What you should do — Print the listing below again. Change nothing.

Data shown —
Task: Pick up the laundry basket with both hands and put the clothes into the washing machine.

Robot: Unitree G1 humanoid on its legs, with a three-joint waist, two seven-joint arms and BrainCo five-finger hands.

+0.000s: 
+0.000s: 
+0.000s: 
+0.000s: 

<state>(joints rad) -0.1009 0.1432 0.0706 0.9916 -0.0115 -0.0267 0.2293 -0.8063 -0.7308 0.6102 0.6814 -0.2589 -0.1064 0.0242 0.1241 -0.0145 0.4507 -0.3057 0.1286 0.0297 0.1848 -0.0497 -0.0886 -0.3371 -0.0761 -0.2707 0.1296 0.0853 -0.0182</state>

Result of the task —
Task: Pick up the laundry basket with both hands and put the clothes into the washing machine.

Robot: Unitree G1 humanoid on its legs, with a three-joint waist, two seven-joint arms and BrainCo five-finger hands.

+0.000s: 
+0.000s: 
+0.000s: 
+0.000s: 

<state>(joints rad) -0.1009 0.1432 0.0706 0.9916 -0.0115 -0.0267 0.2293 -0.8063 -0.7308 0.6102 0.6814 -0.2589 -0.1064 0.0242 0.1241 -0.0145 0.4507 -0.3057 0.1286 0.0297 0.1848 -0.0497 -0.0886 -0.3371 -0.0761 -0.2707 0.1296 0.0853 -0.0182</state>

Nothing else is required to complete the exercise.